Would you reproduce the data below exactly, please, leaving out its images?
══ Data under study ══
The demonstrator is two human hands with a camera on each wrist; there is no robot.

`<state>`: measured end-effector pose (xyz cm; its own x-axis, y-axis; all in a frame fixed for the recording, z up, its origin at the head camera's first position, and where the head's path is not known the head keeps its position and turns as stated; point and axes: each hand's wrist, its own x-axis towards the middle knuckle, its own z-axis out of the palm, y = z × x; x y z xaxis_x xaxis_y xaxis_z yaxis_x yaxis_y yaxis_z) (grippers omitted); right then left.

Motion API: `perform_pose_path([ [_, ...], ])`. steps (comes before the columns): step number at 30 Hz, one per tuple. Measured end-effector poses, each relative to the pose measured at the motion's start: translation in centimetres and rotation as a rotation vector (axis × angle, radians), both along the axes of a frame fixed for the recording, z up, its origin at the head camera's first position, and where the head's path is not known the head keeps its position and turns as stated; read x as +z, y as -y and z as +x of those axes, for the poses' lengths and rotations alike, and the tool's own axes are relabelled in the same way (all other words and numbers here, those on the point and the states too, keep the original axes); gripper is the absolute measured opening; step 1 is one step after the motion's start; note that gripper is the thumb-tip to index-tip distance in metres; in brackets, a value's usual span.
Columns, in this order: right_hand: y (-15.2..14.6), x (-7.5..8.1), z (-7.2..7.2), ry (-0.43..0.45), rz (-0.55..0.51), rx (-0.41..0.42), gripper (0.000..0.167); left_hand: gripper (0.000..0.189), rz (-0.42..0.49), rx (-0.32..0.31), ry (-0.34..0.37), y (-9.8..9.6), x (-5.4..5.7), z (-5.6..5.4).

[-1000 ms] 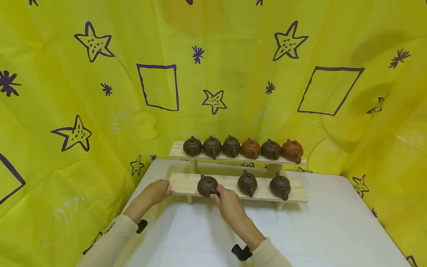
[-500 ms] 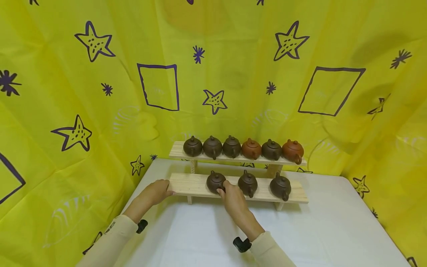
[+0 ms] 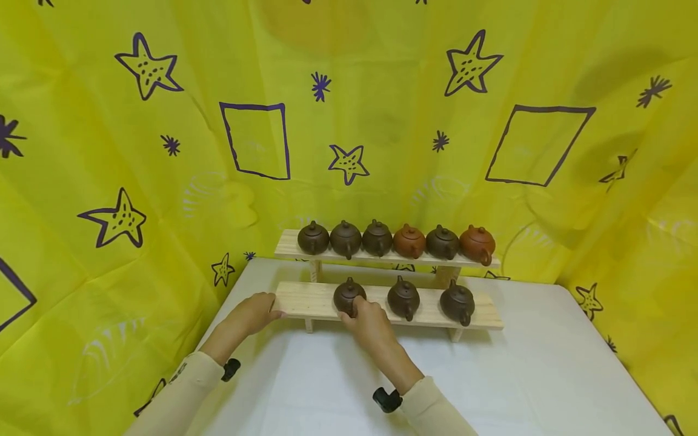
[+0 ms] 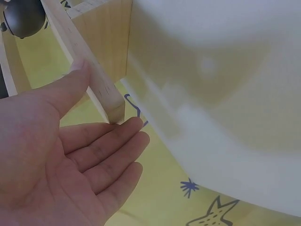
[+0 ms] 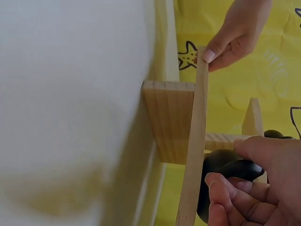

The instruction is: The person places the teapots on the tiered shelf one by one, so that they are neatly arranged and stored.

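A dark brown teapot [image 3: 347, 294] stands on the lower board of a wooden stand [image 3: 305, 301], its spout toward the back and its handle toward the front. My right hand [image 3: 372, 327] pinches that handle between thumb and fingers; in the right wrist view, the thumb [image 5: 256, 149] lies over the dark handle [image 5: 242, 169]. At the board's left end, my left hand [image 3: 254, 313] grips the wood. Its thumb [image 4: 75, 77] presses the front edge in the left wrist view, and its fingers [image 4: 106, 146] reach past the end.
Two more dark teapots, a middle one [image 3: 404, 298] and a right one [image 3: 457, 303], stand on the same board. Behind, the upper board [image 3: 288, 243] carries a row of dark and reddish teapots [image 3: 409, 242]. A white table [image 3: 327, 387] lies below, with a yellow patterned curtain [image 3: 382, 121] around it.
The held teapot has shifted right along the lower board and turned, so its handle now points more to the front. My left hand stays at the board's end.
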<state>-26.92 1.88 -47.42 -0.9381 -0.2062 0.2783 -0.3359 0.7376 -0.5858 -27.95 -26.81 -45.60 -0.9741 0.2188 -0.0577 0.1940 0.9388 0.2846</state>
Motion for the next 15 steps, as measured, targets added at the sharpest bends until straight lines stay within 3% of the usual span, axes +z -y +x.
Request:
perform_pose_path([
  [8,0.1,-0.3,-0.1,-0.034,0.01,0.017,0.036,0.038,0.025,0.005,0.013,-0.1,-0.2,-0.2],
  [12,-0.8,-0.3,0.5,0.009,-0.023,0.052,0.037,0.048,0.062,0.011,0.01,0.4,-0.9,-0.1],
  [15,-2.2,0.3,1.3,0.048,-0.03,0.072,0.035,0.062,0.086,0.034,-0.001,1.0,-1.3,0.6],
])
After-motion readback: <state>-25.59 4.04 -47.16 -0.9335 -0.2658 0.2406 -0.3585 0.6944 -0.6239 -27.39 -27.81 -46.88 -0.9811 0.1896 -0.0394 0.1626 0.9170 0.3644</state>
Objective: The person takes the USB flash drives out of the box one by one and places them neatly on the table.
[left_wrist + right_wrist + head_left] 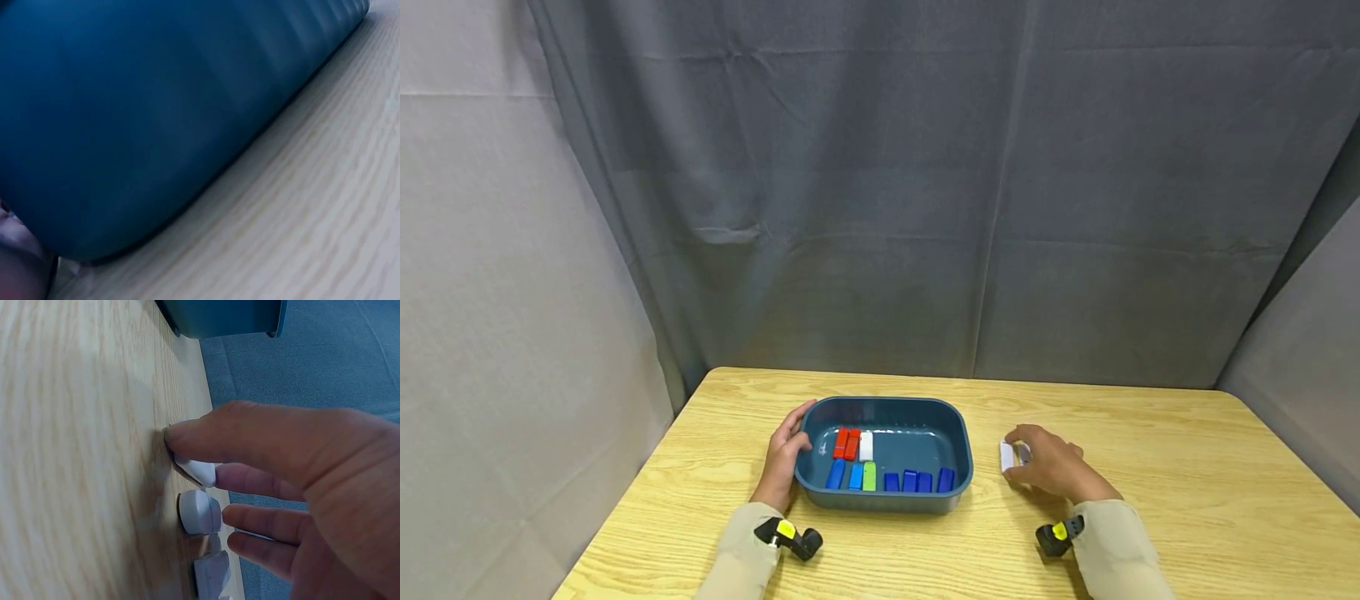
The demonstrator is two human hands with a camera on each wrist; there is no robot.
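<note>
A dark teal bin [880, 502] stands on the table, its outer wall [144, 125] filling much of the left wrist view. My left hand [781, 460] grips its left end, thumb over the rim and fingers outside. To the right of the bin, my right hand [1051, 463] pinches a small white block-like piece [1007, 457] between thumb and fingertips, at the tabletop. In the right wrist view, a rounded white piece [196, 512] and a squarish white piece [211, 574] sit beside the pinched one. My right hand partly hides these pieces in the head view.
Inside the bin lie red pieces [847, 444], a white piece [867, 447], a light-green piece [869, 477], a light-blue piece [856, 477] and several dark-blue pieces [924, 482]. Grey curtains [865, 208] hang behind the wooden table [1187, 483].
</note>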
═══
= Completed exercise =
The demonstrator is two human hands with a camera on each wrist; there is no robot.

`<state>`: measured end-effector pose (xyz cm; its own x-axis, y-axis; all in a frame fixed for the recording, z up, its origin at the head camera's first position, and where the head's path is not known the head keeps its position and turns as stated; point and axes: each hand's wrist, its own x-axis towards the middle knuckle, its own z-axis out of the palm, y = z × x; x y z xaxis_x xaxis_y xaxis_z yaxis_x yaxis_y yaxis_z) (grippers omitted); right then left.

Motion API: `perform_pose_path([ [_, ...], ])`. steps (comes before the columns): step number at 30 Hz, one per tuple. Measured end-effector poses, each relative to the pose measured at the motion's start: translation in centimetres and rotation as a rotation vector (axis × angle, radians), both along the axes of a frame fixed for the recording, z up, its origin at the head camera's first position, and where the head's path is not known the head keeps its position and turns as stated; read x as +z, y as -y and z as +x of those axes, for the poses' lengths and rotations alike, and the tool's own axes are relabelled in the same way (all other words and numbers here, those on the point and the states too, keep the original axes); gripper is the absolute measured opening; step 1 is one step after the motion's start; note that gripper is the thumb-tip to index-tip distance in metres; in brackets, a value's usual span.
Columns, in this order: right_hand: y (-15.2..14.6), x (-7.5..8.1), z (-7.2..7.2), ry (-0.43..0.45), rz (-0.55..0.51), rx (-0.41..0.42), gripper (0.000..0.167); left_hand: gripper (0.000..0.189), rz (-0.42..0.49), rx (-0.32..0.31), ry (-0.34..0.37), y (-9.8..9.6), x (-5.4..5.7), z (-5.6..5.4).

[-1000 ms] 
[-500 ms] 
[+0 ms] 
[+0 ms] 
[+0 ms] 

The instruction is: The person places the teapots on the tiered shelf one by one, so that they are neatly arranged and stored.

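A dark brown teapot [image 3: 347, 294] stands on the lower board of a wooden stand [image 3: 305, 301], its spout toward the back and its handle toward the front. My right hand [image 3: 372, 327] pinches that handle between thumb and fingers; in the right wrist view, the thumb [image 5: 256, 149] lies over the dark handle [image 5: 242, 169]. At the board's left end, my left hand [image 3: 254, 313] grips the wood. Its thumb [image 4: 75, 77] presses the front edge in the left wrist view, and its fingers [image 4: 106, 146] reach past the end.
Two more dark teapots, a middle one [image 3: 404, 298] and a right one [image 3: 457, 303], stand on the same board. Behind, the upper board [image 3: 288, 243] carries a row of dark and reddish teapots [image 3: 409, 242]. A white table [image 3: 327, 387] lies below, with a yellow patterned curtain [image 3: 382, 121] around it.
The held teapot has shifted right along the lower board and turned, so its handle now points more to the front. My left hand stays at the board's end.
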<state>-26.92 1.88 -47.42 -0.9381 -0.2062 0.2783 -0.3359 0.7376 -0.5858 -27.95 -26.81 -45.60 -0.9741 0.2188 -0.0577 0.1940 0.9388 0.2846</state>
Motion for the next 15 steps, as measured, targets added at the sharpest bends until straight lines stay within 3% of the usual span, axes +z -y +x.
Request:
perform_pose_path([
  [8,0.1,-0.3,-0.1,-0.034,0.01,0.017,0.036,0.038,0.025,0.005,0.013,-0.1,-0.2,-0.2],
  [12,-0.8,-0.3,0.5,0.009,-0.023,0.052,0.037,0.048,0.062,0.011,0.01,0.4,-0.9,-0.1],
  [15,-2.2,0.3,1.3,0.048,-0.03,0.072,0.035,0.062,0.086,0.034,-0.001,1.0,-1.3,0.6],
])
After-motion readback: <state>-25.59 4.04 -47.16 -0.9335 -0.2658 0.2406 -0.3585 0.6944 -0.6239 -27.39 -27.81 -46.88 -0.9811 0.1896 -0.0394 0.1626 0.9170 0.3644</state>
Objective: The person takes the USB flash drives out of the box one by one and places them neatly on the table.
[left_wrist + right_wrist + head_left] 
The demonstrator is two human hands with a camera on each wrist; there is no robot.
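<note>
A dark teal bin [880, 502] stands on the table, its outer wall [144, 125] filling much of the left wrist view. My left hand [781, 460] grips its left end, thumb over the rim and fingers outside. To the right of the bin, my right hand [1051, 463] pinches a small white block-like piece [1007, 457] between thumb and fingertips, at the tabletop. In the right wrist view, a rounded white piece [196, 512] and a squarish white piece [211, 574] sit beside the pinched one. My right hand partly hides these pieces in the head view.
Inside the bin lie red pieces [847, 444], a white piece [867, 447], a light-green piece [869, 477], a light-blue piece [856, 477] and several dark-blue pieces [924, 482]. Grey curtains [865, 208] hang behind the wooden table [1187, 483].
</note>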

This answer requires nothing further.